::: DATA SHOWN
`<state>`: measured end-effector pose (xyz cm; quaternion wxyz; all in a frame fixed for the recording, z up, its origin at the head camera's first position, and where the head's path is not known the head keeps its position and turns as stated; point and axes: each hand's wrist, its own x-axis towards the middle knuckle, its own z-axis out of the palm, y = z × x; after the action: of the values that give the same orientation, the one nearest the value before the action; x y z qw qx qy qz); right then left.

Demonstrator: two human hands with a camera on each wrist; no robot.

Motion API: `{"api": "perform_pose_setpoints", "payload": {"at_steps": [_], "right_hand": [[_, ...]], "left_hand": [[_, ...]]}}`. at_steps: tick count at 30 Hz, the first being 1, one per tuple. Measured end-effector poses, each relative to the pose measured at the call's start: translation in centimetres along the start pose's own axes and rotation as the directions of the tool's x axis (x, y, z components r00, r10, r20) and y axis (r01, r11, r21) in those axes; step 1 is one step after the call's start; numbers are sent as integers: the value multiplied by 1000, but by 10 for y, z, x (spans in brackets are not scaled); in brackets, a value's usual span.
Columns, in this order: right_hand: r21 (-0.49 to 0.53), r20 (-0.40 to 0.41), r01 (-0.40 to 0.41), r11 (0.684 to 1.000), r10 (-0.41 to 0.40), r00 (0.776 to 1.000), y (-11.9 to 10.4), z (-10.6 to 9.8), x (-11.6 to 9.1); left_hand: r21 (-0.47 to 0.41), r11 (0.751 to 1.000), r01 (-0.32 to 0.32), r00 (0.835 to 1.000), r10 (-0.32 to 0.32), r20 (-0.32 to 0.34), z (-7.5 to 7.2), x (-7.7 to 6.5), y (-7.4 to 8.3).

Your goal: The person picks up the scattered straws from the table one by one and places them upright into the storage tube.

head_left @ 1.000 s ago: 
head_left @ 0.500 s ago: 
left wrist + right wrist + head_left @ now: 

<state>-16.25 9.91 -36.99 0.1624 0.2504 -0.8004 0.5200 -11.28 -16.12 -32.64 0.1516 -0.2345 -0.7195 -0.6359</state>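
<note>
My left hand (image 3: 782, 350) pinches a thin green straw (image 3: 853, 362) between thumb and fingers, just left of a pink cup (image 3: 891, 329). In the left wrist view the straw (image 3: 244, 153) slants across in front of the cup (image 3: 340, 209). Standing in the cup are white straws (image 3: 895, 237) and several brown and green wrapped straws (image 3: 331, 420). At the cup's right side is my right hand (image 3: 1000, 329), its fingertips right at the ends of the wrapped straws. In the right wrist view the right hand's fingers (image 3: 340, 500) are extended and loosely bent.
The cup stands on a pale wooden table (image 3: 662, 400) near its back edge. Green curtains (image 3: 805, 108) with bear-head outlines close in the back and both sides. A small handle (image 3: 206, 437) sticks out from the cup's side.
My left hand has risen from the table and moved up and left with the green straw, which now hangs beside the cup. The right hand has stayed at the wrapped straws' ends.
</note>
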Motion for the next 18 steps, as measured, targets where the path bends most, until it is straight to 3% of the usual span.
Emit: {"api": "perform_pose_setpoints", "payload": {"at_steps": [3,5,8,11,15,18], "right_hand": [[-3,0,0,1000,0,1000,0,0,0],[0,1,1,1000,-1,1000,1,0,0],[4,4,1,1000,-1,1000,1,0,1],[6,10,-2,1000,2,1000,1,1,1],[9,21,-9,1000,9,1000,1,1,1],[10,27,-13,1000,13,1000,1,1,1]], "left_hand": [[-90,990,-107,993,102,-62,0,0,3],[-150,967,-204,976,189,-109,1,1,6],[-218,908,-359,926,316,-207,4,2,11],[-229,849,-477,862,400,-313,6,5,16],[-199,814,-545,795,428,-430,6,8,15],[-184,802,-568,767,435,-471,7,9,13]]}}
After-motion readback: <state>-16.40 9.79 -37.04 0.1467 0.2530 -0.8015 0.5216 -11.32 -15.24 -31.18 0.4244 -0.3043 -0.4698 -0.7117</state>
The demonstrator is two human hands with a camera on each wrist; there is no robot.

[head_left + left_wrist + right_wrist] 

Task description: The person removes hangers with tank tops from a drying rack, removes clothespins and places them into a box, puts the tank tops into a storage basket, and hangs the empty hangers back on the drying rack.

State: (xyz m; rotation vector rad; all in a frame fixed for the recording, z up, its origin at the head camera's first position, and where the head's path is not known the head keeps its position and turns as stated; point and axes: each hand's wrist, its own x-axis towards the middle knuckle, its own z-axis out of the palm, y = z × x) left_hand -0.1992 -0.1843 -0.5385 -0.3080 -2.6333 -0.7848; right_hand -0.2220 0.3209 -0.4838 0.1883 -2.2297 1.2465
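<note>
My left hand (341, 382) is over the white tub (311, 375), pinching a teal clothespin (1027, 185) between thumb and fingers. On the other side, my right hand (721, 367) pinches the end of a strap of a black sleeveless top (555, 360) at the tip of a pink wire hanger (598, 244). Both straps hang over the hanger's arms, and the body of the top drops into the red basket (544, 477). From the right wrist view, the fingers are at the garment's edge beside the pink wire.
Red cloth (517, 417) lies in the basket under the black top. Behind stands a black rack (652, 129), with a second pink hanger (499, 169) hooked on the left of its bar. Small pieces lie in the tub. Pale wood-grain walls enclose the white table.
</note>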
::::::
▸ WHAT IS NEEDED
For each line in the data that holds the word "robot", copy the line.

▸ TASK OUTPUT
Demonstrator: two human hands with a camera on each wrist; no robot.
The demonstrator is two human hands with a camera on each wrist; there is no robot.

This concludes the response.